Amnesty International released this statement:
Story after story is coming out, like that of Jeanette Vizguerra, a mother of four who is now living her life in the sanctuary of a church basement in Denver to avoid deportation.
Daniel Ramirez Medina, 23-year-old a DACA recipient, had twice been granted deferred action and employment authorization under the DACA program. ICE picked him up on a charge of being in a gang. ICE has no standard by which to prove Daniel’s affiliation to a gang but just mentioning a possible gang affiliation will not bode for him in court. Daniel has a three-year-old son.
Josue Romero Valasquez’s case stands out because he is like a lot of average American teenagers. He hangs out with his friends, at the skate park. He is a good student. He got a scholarship to art school, and is considered gifted. Josue wants to become an architect; he mentors younger kids to teach them art. Two weeks after Trump’s executive order, Josue, a DACA recipient, was stopped by San Antonio police. He was on his way home from the skate park. Was he stopped because of profiling? The cops searched him. The officers found a half of a joint in his pocket. He was arrested and turned over to ICE. Fortunately for Josue, the pro bono legal defense fund, RAICES, agreed to represent him. Jonathan Ryan is handling Josue’s defense. So far he has been lucky and continues to be protected under DACA. There is a misdemeanor B charge, for the small amount of marijuana. He is clearlyno threat to his community.

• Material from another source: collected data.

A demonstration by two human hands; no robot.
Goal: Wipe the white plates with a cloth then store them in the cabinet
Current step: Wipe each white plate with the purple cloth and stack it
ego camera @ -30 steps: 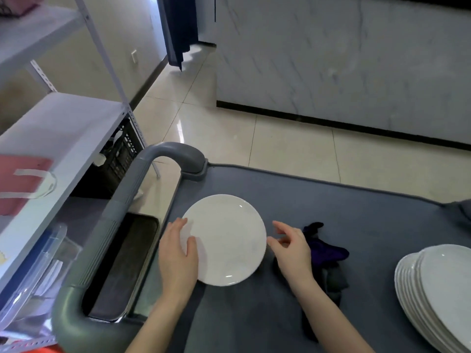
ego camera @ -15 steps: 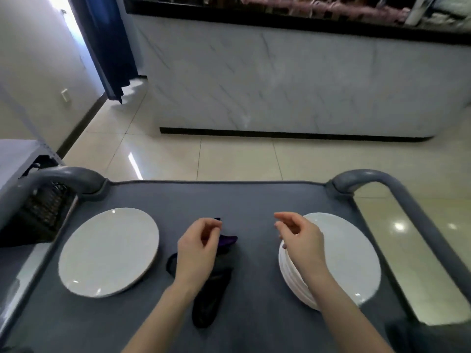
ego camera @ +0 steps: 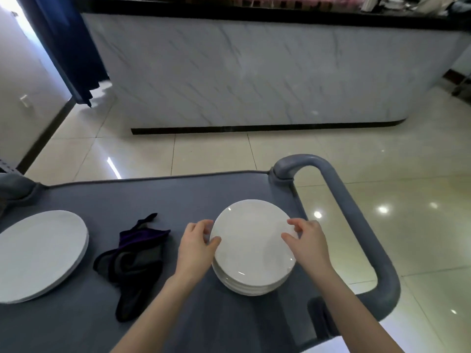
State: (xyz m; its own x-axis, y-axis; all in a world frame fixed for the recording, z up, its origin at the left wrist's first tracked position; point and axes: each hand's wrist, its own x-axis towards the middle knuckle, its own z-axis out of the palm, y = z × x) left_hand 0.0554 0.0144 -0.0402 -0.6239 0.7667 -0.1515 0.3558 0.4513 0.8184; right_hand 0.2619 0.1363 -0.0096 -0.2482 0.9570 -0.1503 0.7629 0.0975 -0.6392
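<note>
A stack of several white plates (ego camera: 251, 247) stands on the grey cart top (ego camera: 178, 200), right of centre. My left hand (ego camera: 196, 248) grips the left rim of the top plate, thumb on its upper face. My right hand (ego camera: 307, 243) pinches the right rim of the same plate. A crumpled dark purple and grey cloth (ego camera: 135, 261) lies left of my left hand, untouched. At the far left lies a small stack of white plates (ego camera: 38, 253), partly cut off by the frame edge.
The cart's grey handle (ego camera: 356, 220) loops along the right side, close to the plate stack. Shiny tiled floor (ego camera: 382, 154) lies beyond, with a white marble-look counter (ego camera: 254, 72) behind. A dark blue curtain (ego camera: 66, 47) hangs at the upper left.
My head turned right, away from the shelf. My left hand left the plate at the left and passed over the cloth. Both hands now hold the top plate of the right stack.
</note>
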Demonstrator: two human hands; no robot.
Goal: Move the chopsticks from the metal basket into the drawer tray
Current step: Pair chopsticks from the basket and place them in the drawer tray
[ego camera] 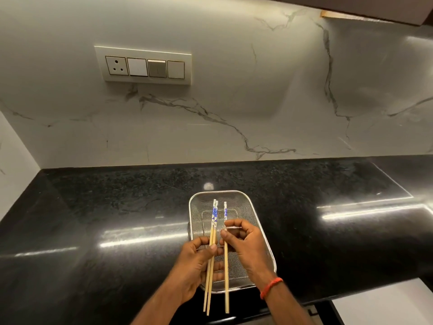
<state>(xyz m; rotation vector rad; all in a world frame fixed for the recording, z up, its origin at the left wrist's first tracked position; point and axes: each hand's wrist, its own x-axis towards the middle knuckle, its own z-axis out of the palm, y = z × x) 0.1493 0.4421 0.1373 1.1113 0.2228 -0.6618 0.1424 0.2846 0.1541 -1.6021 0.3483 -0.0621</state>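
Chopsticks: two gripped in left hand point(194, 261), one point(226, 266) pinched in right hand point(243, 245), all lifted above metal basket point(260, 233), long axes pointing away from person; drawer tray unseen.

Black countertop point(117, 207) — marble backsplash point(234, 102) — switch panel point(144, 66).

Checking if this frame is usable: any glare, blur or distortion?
Head view: bright glare streaks on the black counter; wide-angle bending curves its edge and the wall; the chopsticks, basket and both hands, left and right, stay fairly sharp, slightly soft.
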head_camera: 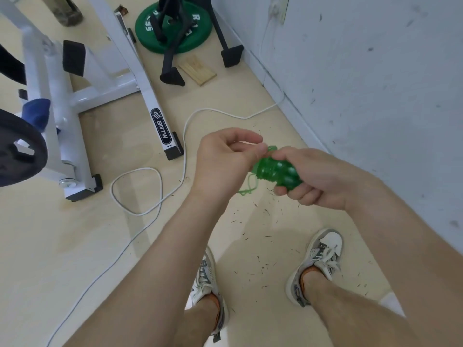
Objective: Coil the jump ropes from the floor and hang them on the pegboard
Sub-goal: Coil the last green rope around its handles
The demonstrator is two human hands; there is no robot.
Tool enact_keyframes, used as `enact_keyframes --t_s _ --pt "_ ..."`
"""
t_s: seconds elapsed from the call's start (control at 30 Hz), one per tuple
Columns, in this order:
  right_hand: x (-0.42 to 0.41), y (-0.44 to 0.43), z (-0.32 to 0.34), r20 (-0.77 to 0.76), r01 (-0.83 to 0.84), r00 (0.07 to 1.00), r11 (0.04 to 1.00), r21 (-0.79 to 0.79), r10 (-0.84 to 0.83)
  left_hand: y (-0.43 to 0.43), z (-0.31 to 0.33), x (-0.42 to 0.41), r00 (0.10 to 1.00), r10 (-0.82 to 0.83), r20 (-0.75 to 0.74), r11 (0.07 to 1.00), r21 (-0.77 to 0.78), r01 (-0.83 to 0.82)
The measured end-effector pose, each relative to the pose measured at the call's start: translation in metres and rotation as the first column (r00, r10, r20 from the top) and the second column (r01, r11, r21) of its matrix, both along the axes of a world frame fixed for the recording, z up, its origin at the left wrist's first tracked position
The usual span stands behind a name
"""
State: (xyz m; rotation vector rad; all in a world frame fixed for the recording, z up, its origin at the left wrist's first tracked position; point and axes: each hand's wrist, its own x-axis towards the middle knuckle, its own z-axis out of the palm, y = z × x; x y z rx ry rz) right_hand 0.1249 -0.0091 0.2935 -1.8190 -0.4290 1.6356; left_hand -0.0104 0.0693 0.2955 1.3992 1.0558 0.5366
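Right hand [318, 181]: closed around green jump rope bundle [278, 172], translucent cord wound tight into a compact ribbed coil, held in front of the body above the floor [75, 246]. Left hand [225, 159]: thumb and fingertips pinched on a thin green loop [271, 147] at the upper end of the coil, touching the right hand. Loose green strand [249, 186] hanging below the coil, between the two wrists; possibly the cord's free end, too thin and blurred to confirm.

White cable [147, 189] lying on the floor, looped once left of the hands, running up to the wall [375, 83] and toward a wall outlet [278, 7] at the top edge. White steel rack base [140, 78] at left, marked "BRTW" on the near foot. Green weight plate [172, 28] flat on the floor near the wall, black stand legs [172, 71] across it. Small wooden block [198, 72] just beside those legs. Dark plate [17, 151] at the left edge. Two sneakers [318, 264] on the floor below the arms, dark debris scattered around them.
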Motion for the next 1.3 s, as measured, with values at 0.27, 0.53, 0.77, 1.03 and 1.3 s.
enact_keyframes --t_s 0.27,0.53,0.77,1.03,1.3 --pt "-0.010 0.002 0.001 -0.037 0.222 0.975 0.954 0.202 -0.219 0.004 0.000 -0.003 0.990 -0.029 0.139 0.987 -0.152 0.050" --pt "-0.013 0.006 -0.001 -0.184 0.619 0.784 0.726 0.298 -0.593 -0.005 0.002 0.000 0.995 -0.093 0.024 0.992 0.084 0.091" --pt "0.002 -0.006 0.006 -0.454 0.284 0.885 0.892 0.351 -0.103 0.019 0.003 -0.018 0.916 -0.323 0.237 0.862 -0.327 0.388" --pt "0.001 -0.011 0.015 0.088 -0.572 0.820 0.809 0.134 0.565 0.017 0.000 -0.022 0.751 -0.637 -0.172 0.768 -0.220 0.601" --pt "-0.003 -0.004 -0.001 0.551 -0.277 0.794 0.960 -0.047 0.256 -0.007 0.000 -0.004 0.855 -0.236 -0.463 0.850 0.328 0.412"
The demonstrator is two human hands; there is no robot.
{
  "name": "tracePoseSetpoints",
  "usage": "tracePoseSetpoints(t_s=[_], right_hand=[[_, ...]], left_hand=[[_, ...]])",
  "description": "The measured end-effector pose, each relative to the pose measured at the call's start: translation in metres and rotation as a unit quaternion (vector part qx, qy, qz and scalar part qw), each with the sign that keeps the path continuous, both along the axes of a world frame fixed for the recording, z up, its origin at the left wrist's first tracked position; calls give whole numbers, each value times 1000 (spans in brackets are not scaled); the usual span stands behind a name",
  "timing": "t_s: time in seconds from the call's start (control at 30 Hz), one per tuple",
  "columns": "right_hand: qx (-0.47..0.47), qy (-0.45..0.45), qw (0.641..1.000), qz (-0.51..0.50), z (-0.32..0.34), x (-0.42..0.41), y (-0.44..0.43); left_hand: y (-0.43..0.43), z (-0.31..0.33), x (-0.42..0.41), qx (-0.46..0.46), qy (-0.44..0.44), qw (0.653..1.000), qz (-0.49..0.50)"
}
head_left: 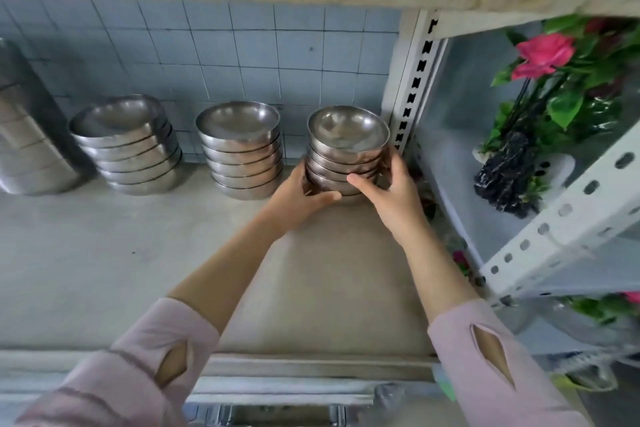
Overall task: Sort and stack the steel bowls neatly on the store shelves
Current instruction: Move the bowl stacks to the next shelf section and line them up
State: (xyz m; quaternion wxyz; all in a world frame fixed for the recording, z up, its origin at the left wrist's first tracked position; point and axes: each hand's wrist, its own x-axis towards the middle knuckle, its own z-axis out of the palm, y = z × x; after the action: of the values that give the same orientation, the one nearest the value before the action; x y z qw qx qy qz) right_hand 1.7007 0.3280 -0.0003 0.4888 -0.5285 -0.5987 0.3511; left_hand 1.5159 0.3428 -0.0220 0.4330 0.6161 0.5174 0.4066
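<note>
Nearest the viewer, two pink sleeves (114, 388) extend over the metal front lip (294, 366) of the shelf (121, 253), whose grey surface offers broad open room between lip and bowls.

The left hand (299, 199) and the right hand (393, 192) both grasp the small-bowl stack (348, 146) from opposite sides, with the thumbs across its front and the fingers curled round its lower bowls. The hands hide its base, so whether it sits on the shelf or is slightly raised cannot be told. The bowls are nested with their rims nearly level.

Level with it stand the middle stack (240, 149), upright and even, and the left stack (128, 146), wider and leaning a little to the right. A tall steel vessel (24, 121) stands at the far left edge.

Judged from this layout, sorting by size appears largely done. What remains is settling the held stack in line and perhaps straightening the left stack.

Clearance is tight on the right. The slotted upright (412, 87) stands just beside the right fingers, with artificial flowers (543, 52) beyond it. The tiled wall (242, 45) closes the back, near the stacks.
</note>
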Motion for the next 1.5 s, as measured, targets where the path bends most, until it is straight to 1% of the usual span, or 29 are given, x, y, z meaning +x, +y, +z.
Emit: tracePoseSetpoints(t_s=[0.07, 0.3, 0.6, 0.7, 0.77, 0.83, 0.9, 0.93, 1.03, 1.1, 1.2, 1.3, 1.37, 1.5], right_hand=[[0, 0, 1000, 2, -2, 1, 6], [6, -44, 999, 29, -3, 5, 19], [-8, -52, 998, 47, 0, 6, 20], [-24, -38, 998, 42, 8, 5, 8], [-31, -24, 999, 15, 17, 2, -9], [-14, -6, 1000, -3, 27, -4, -34], [10, -8, 1000, -14, 33, -11, -62], [20, -23, 999, -21, 34, -16, -76], [69, -98, 992, -23, 34, -38, -113], [101, -142, 985, -11, 35, -61, -132], [146, -201, 968, 21, 37, -114, -160], [175, -228, 955, 74, 43, -186, -194], [204, -234, 943, 122, 46, -250, -222], [225, -217, 933, 176, 50, -347, -259]], left_hand=[[4, -1, 1, 0, 8, 1000, 12], [11, 1, 0, 14, 45, 998, 43], [16, -1, -2, -42, 55, 997, 25], [11, 3, -1, -61, 87, 993, 59], [-1, 7, 0, -45, 133, 986, 86], [-19, 13, -1, -17, 181, 979, 95], [-45, 19, -9, 29, 196, 976, 96], [-61, 24, -15, 59, 196, 974, 95], [-116, 40, -49, 142, 205, 963, 98], [-158, 51, -85, 167, 220, 954, 118], [-226, 61, -154, 165, 250, 940, 162], [-297, 65, -234, 143, 275, 923, 229], [-351, 67, -292, 128, 288, 905, 285], [-417, 69, -368, 125, 296, 876, 361]])
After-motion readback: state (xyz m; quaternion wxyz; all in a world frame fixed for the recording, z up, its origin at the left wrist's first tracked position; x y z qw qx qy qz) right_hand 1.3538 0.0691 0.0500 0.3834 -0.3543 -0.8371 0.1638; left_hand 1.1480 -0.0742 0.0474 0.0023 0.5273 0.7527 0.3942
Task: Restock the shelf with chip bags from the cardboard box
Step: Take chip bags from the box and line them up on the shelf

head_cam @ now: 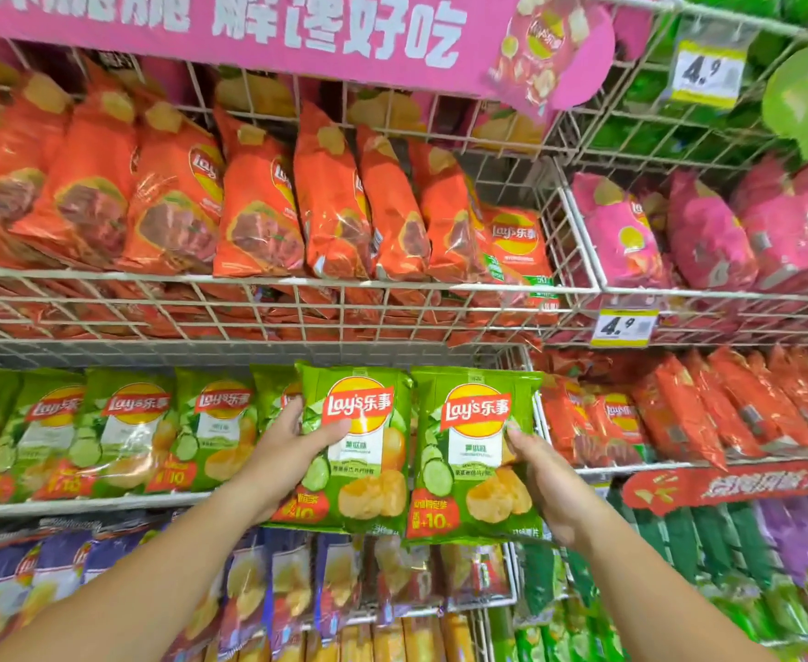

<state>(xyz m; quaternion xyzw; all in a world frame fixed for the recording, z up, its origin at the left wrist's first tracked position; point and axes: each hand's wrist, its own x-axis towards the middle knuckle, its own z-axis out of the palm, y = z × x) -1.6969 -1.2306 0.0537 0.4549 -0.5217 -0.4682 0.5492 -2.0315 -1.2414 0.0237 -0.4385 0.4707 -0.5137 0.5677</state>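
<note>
Wire shelves [278, 284] packed with chip bags across the whole frame, pink banner [230, 31] along the top. Centre frame, two green bags upright side by side: left hand [292, 446] gripping left bag [359, 451], right hand [547, 480] gripping right bag [473, 456].

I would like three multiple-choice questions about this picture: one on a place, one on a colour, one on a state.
1. Where is the yellow price tag reading 4.9?
A. on the wire rail under the pink bags
B. on the bottom shelf
C. on a green bag

2. What colour are the two bags in the hands?
A. purple
B. green
C. pink

3. How do the hands stand?
A. both empty
B. only one holds a bag
C. each holds one bag

Answers:
1 A, it hangs on the rail below the pink bags.
2 B, left bag and right bag are green.
3 C, left hand and right hand each grip one.
</note>
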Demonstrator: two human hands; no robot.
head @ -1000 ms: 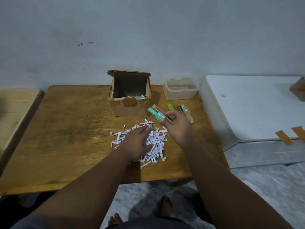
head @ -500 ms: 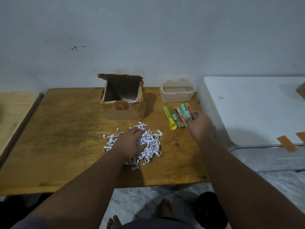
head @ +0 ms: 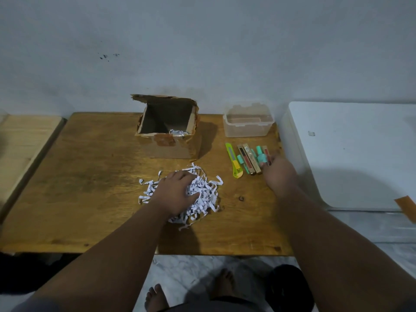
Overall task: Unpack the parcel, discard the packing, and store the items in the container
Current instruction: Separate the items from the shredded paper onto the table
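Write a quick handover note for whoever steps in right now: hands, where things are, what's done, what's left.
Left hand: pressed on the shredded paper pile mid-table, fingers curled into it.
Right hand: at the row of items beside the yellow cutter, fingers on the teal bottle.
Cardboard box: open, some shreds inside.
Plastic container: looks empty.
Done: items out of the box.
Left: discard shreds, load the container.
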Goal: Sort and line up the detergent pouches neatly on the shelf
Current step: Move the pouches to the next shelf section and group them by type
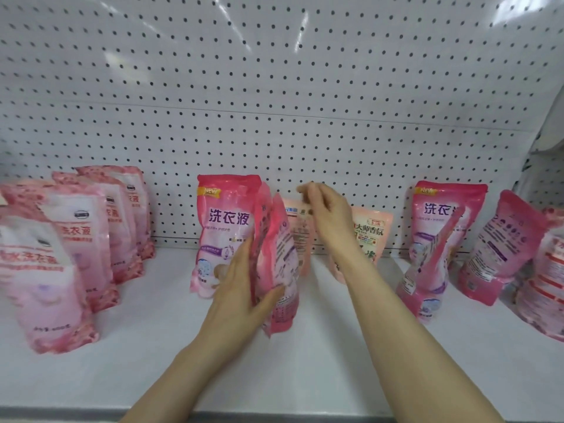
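My left hand [244,288] grips a pink detergent pouch [276,270] turned edge-on, standing on the white shelf [274,361] at the middle. Just behind it stands a matching pink pouch [225,221] facing front. My right hand [323,215] hovers above and behind, fingers loosely curled and holding nothing, in front of two pale peach pouches [370,230] by the back wall. A row of lighter pink pouches [76,239] stands at the left. More pink pouches [439,239] stand and lean at the right.
A white pegboard wall [274,102] backs the shelf. The shelf's front edge [274,415] runs along the bottom. Bare shelf surface lies between the left row and the middle pouches, and in front of my arms.
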Demonstrator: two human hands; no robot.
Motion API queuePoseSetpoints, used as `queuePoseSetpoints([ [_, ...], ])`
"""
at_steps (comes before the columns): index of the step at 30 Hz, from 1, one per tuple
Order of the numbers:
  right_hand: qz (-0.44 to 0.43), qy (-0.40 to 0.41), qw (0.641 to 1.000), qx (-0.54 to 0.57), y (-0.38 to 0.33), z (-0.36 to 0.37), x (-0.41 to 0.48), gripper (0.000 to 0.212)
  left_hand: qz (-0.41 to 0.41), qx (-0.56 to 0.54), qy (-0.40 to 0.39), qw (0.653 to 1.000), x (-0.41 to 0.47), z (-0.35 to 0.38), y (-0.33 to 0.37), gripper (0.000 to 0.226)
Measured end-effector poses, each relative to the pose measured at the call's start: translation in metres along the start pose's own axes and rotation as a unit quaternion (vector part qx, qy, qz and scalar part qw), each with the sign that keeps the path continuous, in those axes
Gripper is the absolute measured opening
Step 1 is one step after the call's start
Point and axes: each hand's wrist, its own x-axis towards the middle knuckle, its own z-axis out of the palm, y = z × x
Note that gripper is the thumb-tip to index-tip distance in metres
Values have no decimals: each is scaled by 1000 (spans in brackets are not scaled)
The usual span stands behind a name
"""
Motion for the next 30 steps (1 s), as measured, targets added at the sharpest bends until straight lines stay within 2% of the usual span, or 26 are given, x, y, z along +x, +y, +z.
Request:
queuePoseSetpoints([
  [1, -8, -2, 994, -110, 7, -4, 7, 31, -3, 4, 3, 1000, 0, 1, 0, 93],
  [3, -8, -79, 961, -265, 15, -4, 15, 43, -6, 3, 3, 1000, -3, 1, 0, 90],
  [5, 18, -96, 954, -284, 19, 0, 14, 43, -6, -4, 4, 1000, -4, 0, -1, 87],
  [8, 5, -8, 963, -269, 15, -10, -1, 22, -1, -12, 9, 1000, -7, 0, -3, 85],
  [11, 23, 33, 968, -249, 3, -34, -25, 4, -12, -1, 27, 1000, -9, 1, -1, 89],
  [14, 82, 2, 975, -208, -8, -55, -53, 1, -17, 24, 88, 996, -12, 4, 7, 94],
  [17, 142, -26, 988, -58, -15, -63, -76, 9, 57, 45, 182, 981, -22, 10, 22, 79],
  [18, 156, -27, 987, -8, -18, -63, -82, 15, 89, 33, 193, 977, -27, 14, 27, 73],
  [20, 183, -41, 980, 68, -23, -59, -93, 22, 121, 21, 148, 981, -35, 21, 40, 67],
  [23, 197, -67, 970, 128, -28, -52, -103, 25, 92, 72, 42, 992, -41, 32, 52, 61],
  [24, 158, -36, 984, 74, -25, -53, -102, 30, 79, 87, 36, 992, -41, 34, 51, 52],
  [25, 91, 12, 995, -34, -20, -55, -96, 32, 68, 91, 44, 993, -42, 35, 49, 41],
  [27, -33, 107, 961, -251, -9, -59, -79, 20, 41, 61, 71, 995, -44, 31, 45, 23],
  [28, -49, 114, 940, -318, -3, -60, -69, 28, 25, 40, 80, 996, -45, 28, 43, 18],
  [30, -15, 83, 916, -392, 14, -58, -46, 56, 4, 13, 98, 995, -48, 21, 38, 18],
])
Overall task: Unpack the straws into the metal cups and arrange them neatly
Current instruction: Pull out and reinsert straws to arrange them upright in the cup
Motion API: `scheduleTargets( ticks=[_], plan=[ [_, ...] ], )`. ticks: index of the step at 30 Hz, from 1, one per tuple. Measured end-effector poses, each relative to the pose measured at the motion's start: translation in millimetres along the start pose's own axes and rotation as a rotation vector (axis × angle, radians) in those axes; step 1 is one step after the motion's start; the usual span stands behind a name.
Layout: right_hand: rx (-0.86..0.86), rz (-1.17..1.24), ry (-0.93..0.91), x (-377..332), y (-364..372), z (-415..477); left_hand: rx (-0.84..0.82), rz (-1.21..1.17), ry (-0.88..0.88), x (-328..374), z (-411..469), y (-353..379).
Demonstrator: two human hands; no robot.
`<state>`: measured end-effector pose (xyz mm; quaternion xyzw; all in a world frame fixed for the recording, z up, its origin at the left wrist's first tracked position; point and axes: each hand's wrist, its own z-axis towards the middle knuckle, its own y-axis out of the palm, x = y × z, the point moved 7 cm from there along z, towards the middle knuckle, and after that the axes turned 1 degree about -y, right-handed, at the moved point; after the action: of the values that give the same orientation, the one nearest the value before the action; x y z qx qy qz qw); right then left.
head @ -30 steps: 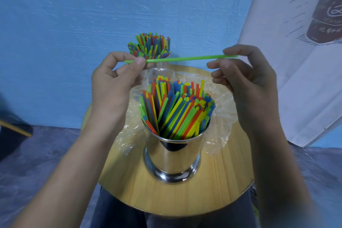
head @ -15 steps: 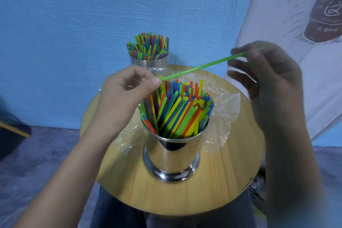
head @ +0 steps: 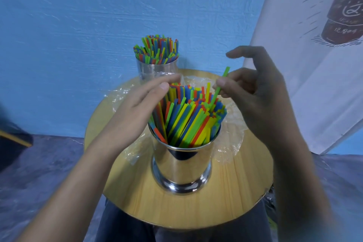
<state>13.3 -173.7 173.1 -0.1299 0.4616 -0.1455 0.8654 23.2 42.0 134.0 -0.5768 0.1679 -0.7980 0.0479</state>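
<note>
A shiny metal cup [head: 181,165] stands near the front of a round wooden table [head: 235,202], packed with upright straws [head: 186,118] in red, blue, green and yellow. My right hand [head: 253,100] pinches a single green straw [head: 220,86] that stands steeply, its lower end down among the straws in this cup. My left hand [head: 137,110] lies with straight fingers against the left side of the bundle, touching the straw tops. A second metal cup [head: 157,70], also full of coloured straws, stands at the table's far edge.
A crumpled clear plastic wrapper [head: 229,139] lies on the table under and around the near cup. A blue wall rises right behind the table. A white printed cloth [head: 314,65] hangs at the right. My dark-trousered lap [head: 137,228] is below the table.
The green straw went from level between both hands to steeply upright, its lower end now in the near cup. My left hand let go of it and moved onto the bundle.
</note>
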Motion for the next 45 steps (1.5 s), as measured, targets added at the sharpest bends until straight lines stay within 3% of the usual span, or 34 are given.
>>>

Josue’s case got the attention of the press. Most of those arrested, wont have the visibility of these early DACA cases. Although DACA has not been repealed, as yet, all of those in the program are frightened. Every person who signed up for this protection gave immigration their personal information. They have reason to be worried.
Homeland Security has called for raising the number of immigrants ICE incarcerates daily, to 80,000 people. Mother Jones magazine recently interviewed ACLU attorney Carl Takei, who gave them this statement: “Last year, ICE detained more than 352,000 people. The number of detainees held each day, typically between 31,000 and 34,000, reached a historic high of about 41,000 people in the fall, as Customs and Border Protection apprehended more people on the southwest border while seeing a simultaneous rise in asylum seekers. But doubling the daily capacity to 80,000 would require ICE to sprint to add more capacity than the agency has ever added in its entire history. And we don't know if 80,000 is where he'll stop."
We are at the beginning of this. It will never be okay to let our guard down, and moreover not to put ourselves in the way of an injustice, to try and protect those who are at risk. We are witnessing a rounding up, in huge numbers, of hard working, decent human beings. This series of cases describes but a microscopic example of the harassment hundreds, even thousands, are experiencing every day now.
I was inspired by California State Senator Kevin de León when he recently said, "I can tell you half of my family would be eligible for deportation under the executive order, because if they got a false Social Security card, if they got a false identification, if they got a false driver’s license prior to us passing AB 60, if they got a false green card—and anyone who has family members, you know, who are undocumented knows that almost entirely everybody has secured some sort of false identification. That’s what you need to survive, to work.”